I wasn't sure how to feel about that.

Note: Those aren't my x-rays, or my sinuses.

Sunday, June 08, 2008

#$@$!

A little over a year ago, I posted an entry calling for suggestions for an all-purpose expletive replacement. I needed something to eradicate customary curse words from my vocabulary, especially to temper my on-field reactions--I think a week or so before writing the entry, I was feeling silly after causing a stoppage of play because I had yelled "f*ck!" loudly after laying out for and missing a goal, and everyone thought I had called a foul.

Since then, I have appropriated "woof" as an all-purpose expression of frustration, of "oh darn," and of general resignation. I sometimes forget to explain this to people and they wonder why I bark when a goal is dropped or I miss an appointment, but I find that in conversation, context lends the sound its proper meaning. It is mild but fulfills my need for expressing a wide range of negative emotions, and I hadn't realized until this past weekend how thoroughly I had cleansed my palate of curse words--until a bunch of 30-year-old men reminded me of just how un-genteel they sound and of all the reasons why I might not want to keep playing Ultimate after college.

I picked up with a random team this past weekend for Mixed Easterns, a 4/3 (that's men/women ratio) co-ed tournament in Devens, MA, about an hour north and west of Cambridge.
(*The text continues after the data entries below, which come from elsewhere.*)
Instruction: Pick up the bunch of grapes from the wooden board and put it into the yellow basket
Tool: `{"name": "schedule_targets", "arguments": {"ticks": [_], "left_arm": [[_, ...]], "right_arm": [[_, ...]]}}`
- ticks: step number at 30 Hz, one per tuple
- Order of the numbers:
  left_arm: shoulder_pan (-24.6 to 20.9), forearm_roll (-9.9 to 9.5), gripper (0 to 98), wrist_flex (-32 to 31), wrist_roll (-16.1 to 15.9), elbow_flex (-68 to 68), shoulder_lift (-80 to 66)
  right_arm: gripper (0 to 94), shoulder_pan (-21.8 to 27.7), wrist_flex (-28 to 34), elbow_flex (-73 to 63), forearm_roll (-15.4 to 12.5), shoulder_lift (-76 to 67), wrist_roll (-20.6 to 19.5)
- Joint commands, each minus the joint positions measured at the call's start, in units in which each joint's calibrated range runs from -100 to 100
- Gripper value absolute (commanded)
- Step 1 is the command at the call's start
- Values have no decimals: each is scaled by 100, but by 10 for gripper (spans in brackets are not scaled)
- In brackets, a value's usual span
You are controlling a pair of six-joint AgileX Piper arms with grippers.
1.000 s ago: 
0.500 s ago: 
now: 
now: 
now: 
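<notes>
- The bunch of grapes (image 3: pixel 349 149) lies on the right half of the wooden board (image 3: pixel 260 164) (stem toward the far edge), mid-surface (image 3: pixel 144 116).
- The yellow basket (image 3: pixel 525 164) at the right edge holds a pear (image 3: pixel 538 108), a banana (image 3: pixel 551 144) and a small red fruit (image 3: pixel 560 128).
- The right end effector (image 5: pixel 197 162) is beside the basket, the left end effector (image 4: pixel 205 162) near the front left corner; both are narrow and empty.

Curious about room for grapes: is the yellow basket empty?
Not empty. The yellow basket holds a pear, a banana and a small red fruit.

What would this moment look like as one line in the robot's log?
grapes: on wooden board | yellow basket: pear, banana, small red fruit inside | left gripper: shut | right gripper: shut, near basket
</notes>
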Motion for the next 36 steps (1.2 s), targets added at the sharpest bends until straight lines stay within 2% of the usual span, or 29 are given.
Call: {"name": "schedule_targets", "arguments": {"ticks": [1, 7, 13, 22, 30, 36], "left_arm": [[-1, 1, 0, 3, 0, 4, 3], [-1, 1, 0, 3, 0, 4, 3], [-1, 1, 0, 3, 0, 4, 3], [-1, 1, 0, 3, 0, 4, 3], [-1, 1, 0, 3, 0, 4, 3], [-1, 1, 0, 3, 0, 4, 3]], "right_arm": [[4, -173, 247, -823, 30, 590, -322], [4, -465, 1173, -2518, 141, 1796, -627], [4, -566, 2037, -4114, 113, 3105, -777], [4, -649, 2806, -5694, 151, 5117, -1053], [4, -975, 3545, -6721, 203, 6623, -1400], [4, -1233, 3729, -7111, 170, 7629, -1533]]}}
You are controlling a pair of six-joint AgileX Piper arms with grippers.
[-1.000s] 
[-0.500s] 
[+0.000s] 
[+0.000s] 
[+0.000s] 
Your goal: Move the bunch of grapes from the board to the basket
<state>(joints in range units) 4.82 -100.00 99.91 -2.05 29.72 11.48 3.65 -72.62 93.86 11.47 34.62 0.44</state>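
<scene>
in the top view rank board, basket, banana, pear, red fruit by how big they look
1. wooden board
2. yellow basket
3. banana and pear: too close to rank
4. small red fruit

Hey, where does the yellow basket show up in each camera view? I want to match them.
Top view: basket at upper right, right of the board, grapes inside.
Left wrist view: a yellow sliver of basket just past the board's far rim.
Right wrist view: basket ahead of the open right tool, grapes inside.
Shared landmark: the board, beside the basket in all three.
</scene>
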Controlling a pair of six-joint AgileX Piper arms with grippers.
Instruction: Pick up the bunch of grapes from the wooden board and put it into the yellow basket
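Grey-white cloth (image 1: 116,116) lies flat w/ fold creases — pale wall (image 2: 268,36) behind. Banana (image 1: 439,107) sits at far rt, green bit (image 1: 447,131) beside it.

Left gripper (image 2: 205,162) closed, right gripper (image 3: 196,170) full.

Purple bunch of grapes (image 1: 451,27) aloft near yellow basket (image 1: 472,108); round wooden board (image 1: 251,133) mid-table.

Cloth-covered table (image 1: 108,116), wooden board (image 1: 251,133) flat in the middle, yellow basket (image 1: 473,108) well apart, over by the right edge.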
I thought it was about time I started stepping out of my comfort zone of playing with only Harvard folks -- my current undergraduate friends and all the friendly alums -- and I thought Mixed would be a fun way to ease into it. (The elite women's teams still intimidate the daylights out of me.) I was pretty optimistic about it; the team seemed really fun and witty and helpful in e-mails, and I was pretty sure I already liked them.

Unfortunately, I forgot that there exists a subset of people in the Ultimate community, the folks several-years married and approaching 10 and 15-year college reunions; the folks who are not quite as athletic as they may have been in their prime, but more than overcompensate with their lust for competition; the folks who run teams like the one I played with last weekend. I forgot that I cannot stand these people, at least not on the field; and it's much harder to be forgiving of people you don't really know.

The tournament began at 8:30 a.m. on Saturday morning--it was already 80 degrees and the day would easily reach 100 over the next five rounds of play before culminating in a 20-minute thunderstorm replete with lightning, fire department warnings to leave the field, and a full rainbow. But what was worse than the steadily rising heat were the captains' and returners' steadily rising tempers...

"That was just f-cking lazy!"
"Play some f-cking defense! Be f-cking on their f-cking hip!"
"This is f-cking unacceptable!"
"F-ck!" "F-ck!" "F-ck!"

Even calling time outs, one of the guys felt the need throw down the disc and yell "TIME!" as if he were yelling "F-CK!" They argued calls. They threw water bottles. They made audible and mean jokes about the opposing team. I know they didn't always mean to sound angry or be assholes, but just listening to them talk that way drove me nuts. All they had to say were negative things, and really, they weren't good enough to justify it all. That, and they played a conservative game that meant looking off deep (and wide open!) cuts by pickups (yes, like me) .

I didn't go back on Sunday; it was against many principles I used to hold dear (persevering through unpleasant situations, especially physical ones; never saying no; not holding people's personalities against them) and I felt terrible about leaving the women with one less sub, but the prospect of playing another day with those men on a dubious ankle just didn't sit well with me. I decided that I play Ultimate to have fun and that Saturday was certainly not fun.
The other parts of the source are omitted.